## What you need to do:
Needed from the data below: every line from the one with "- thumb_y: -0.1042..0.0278" up to and including the one with "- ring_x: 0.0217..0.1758", repeated exactly and with nothing else.

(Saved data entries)

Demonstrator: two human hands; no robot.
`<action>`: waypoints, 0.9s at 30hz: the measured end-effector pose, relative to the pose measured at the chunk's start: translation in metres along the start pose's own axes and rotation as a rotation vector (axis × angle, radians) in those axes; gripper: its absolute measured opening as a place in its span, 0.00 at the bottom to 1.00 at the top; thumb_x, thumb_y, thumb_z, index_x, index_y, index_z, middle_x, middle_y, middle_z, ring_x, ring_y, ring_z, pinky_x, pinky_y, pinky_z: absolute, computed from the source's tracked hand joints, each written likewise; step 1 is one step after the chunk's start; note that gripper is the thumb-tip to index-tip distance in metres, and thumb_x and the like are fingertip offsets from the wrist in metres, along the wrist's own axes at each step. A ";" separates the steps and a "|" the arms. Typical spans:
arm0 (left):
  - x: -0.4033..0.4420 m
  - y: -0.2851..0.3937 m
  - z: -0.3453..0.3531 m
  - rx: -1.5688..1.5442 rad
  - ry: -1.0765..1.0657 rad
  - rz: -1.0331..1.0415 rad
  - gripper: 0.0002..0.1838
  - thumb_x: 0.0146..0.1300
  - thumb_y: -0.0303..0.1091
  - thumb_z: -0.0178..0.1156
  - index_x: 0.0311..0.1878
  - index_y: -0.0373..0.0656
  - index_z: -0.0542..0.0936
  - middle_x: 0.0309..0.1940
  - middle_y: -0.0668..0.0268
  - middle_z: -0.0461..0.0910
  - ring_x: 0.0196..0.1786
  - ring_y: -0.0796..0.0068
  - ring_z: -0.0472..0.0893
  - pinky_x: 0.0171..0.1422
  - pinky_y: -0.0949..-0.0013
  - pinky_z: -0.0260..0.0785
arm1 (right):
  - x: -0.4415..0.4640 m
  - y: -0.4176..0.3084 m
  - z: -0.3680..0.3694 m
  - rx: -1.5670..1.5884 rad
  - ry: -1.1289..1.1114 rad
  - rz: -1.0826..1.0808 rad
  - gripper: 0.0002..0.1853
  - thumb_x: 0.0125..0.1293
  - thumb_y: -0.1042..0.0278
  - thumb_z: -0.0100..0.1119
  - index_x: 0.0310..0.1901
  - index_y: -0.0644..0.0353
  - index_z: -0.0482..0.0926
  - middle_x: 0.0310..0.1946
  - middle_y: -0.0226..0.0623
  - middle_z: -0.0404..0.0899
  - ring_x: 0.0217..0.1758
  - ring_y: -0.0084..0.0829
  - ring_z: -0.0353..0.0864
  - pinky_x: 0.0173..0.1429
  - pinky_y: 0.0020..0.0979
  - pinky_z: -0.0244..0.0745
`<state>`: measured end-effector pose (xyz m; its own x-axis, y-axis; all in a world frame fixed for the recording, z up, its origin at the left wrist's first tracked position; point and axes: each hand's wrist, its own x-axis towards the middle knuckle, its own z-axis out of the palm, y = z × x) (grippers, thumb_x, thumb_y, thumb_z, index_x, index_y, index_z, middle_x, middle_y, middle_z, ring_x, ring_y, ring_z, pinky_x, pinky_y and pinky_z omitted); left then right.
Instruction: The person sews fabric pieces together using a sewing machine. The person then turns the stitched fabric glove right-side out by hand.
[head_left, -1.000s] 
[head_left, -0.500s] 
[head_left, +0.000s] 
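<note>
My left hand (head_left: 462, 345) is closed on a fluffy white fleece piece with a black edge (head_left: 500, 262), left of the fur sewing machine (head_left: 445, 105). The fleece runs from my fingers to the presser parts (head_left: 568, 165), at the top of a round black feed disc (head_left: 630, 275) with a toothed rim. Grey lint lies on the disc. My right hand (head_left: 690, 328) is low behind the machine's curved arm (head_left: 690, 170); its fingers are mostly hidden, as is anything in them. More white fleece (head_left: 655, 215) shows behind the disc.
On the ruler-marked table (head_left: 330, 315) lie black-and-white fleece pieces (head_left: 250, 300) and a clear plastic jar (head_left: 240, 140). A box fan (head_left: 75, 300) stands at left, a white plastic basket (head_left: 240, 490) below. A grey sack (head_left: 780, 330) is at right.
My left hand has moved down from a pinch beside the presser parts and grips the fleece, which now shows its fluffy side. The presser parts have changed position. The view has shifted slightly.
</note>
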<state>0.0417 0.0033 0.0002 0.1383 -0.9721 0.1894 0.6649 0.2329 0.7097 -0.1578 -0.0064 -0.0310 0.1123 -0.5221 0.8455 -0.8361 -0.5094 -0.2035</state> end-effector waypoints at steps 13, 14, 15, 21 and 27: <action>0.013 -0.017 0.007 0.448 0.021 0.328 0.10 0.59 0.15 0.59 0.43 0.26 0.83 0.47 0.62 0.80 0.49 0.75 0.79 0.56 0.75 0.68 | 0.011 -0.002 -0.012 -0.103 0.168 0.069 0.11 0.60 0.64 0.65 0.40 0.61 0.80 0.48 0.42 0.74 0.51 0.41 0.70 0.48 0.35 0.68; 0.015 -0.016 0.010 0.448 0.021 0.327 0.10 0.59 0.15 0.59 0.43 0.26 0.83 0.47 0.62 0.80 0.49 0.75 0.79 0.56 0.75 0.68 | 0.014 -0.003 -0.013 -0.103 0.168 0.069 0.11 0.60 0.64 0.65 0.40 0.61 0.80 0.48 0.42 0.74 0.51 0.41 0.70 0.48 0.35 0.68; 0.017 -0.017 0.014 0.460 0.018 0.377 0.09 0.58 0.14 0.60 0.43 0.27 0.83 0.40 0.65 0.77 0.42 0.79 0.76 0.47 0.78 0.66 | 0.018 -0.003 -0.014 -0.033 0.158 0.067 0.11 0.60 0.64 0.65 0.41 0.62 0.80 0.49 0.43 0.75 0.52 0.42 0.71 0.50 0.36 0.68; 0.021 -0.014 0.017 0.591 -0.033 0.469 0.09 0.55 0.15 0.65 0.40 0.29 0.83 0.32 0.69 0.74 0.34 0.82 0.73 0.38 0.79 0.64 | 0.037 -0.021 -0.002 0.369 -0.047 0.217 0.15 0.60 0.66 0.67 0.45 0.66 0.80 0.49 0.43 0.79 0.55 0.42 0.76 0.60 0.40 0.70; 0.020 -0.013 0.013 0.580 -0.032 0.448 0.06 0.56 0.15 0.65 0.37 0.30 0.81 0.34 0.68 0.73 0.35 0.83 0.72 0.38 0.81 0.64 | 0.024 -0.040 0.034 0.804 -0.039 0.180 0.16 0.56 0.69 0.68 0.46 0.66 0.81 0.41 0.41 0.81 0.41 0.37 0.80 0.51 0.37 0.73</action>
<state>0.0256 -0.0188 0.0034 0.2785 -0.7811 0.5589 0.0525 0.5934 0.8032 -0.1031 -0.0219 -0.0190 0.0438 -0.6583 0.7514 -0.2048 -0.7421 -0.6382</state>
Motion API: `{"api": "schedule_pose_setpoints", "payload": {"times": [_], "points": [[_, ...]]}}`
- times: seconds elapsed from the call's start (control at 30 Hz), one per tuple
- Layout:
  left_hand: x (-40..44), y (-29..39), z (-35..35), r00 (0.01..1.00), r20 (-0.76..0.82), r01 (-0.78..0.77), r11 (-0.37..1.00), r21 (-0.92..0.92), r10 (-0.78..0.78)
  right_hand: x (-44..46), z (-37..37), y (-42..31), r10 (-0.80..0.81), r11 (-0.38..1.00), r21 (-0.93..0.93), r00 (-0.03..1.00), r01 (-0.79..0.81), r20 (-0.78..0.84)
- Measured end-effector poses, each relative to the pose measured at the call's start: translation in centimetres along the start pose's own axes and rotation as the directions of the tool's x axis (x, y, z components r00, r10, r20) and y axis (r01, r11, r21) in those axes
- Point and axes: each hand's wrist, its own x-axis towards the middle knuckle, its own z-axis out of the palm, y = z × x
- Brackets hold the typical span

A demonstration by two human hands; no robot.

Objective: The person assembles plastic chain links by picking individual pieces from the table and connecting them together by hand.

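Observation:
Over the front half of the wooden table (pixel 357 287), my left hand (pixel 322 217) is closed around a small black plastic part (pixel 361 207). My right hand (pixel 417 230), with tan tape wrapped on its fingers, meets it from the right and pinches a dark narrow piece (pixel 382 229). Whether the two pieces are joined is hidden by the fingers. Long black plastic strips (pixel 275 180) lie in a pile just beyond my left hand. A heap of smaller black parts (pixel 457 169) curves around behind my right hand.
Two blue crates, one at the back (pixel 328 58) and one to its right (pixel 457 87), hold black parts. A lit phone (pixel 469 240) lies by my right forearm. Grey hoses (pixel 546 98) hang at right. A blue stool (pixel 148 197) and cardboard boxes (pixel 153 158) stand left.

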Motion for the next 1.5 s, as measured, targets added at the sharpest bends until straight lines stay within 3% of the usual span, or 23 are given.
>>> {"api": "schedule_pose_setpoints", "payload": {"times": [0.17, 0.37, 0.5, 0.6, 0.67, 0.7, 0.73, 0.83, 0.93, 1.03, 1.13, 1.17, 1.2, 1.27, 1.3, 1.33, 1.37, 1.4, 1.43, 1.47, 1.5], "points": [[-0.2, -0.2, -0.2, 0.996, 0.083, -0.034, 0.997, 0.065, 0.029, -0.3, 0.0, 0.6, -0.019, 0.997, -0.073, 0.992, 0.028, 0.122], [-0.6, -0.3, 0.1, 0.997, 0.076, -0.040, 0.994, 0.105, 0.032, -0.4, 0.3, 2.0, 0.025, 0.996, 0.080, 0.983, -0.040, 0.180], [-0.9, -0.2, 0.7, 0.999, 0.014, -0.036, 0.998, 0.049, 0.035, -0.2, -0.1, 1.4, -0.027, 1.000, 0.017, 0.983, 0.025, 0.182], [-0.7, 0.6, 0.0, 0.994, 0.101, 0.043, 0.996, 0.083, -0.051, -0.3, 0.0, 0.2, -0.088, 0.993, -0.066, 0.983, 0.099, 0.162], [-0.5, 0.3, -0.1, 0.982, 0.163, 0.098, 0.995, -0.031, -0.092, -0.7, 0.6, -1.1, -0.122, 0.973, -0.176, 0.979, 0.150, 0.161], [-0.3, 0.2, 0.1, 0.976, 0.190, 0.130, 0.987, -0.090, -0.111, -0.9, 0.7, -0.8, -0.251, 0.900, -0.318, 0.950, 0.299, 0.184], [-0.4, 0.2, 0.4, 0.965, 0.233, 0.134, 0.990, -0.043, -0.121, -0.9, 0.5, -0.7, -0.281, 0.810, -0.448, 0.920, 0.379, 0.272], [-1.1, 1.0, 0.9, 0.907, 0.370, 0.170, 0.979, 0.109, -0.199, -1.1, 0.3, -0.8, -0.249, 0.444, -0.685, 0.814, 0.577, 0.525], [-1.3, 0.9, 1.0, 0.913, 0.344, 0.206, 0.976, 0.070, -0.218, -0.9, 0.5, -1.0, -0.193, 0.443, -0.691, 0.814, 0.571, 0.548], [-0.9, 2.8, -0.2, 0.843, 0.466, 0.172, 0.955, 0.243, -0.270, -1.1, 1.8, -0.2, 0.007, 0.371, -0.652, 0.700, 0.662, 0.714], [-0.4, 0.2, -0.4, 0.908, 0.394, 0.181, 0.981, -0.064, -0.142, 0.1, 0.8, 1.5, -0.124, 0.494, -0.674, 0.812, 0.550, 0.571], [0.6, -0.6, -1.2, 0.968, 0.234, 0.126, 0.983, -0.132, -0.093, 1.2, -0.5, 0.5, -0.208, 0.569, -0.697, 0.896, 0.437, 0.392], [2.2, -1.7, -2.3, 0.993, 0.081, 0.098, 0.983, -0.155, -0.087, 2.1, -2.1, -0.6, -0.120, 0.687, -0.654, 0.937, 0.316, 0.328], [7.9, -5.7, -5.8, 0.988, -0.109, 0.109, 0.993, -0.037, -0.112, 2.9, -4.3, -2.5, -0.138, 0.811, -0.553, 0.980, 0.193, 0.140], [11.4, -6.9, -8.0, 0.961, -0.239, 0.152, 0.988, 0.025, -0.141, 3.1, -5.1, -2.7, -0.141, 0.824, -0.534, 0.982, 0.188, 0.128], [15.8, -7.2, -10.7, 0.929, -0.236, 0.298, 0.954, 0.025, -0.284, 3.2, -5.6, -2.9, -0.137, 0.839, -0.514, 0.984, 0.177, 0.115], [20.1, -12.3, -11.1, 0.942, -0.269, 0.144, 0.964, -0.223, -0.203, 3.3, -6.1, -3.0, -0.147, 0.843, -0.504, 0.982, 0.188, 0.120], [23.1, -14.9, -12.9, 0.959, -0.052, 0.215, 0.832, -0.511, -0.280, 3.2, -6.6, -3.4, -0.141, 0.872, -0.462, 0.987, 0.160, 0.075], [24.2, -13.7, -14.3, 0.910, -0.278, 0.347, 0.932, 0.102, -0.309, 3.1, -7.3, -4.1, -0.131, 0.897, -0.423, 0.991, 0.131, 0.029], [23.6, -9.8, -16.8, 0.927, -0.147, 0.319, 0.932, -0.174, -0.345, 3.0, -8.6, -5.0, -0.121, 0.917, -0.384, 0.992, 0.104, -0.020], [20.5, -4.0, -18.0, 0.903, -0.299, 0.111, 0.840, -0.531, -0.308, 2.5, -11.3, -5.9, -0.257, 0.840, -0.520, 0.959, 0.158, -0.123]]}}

## Exercise answer:
  - thumb_y: -0.1042..0.0278
  - thumb_z: -0.0100..0.1119
  - index_x: 0.0310..0.1901
  - index_y: -0.0644..0.0353
  - index_z: -0.0482..0.0926
  - middle_x: 0.0310..0.1946
  - middle_y: -0.0226..0.0623
  - middle_z: -0.0404..0.0899
  - ring_x: 0.0217..0.1758

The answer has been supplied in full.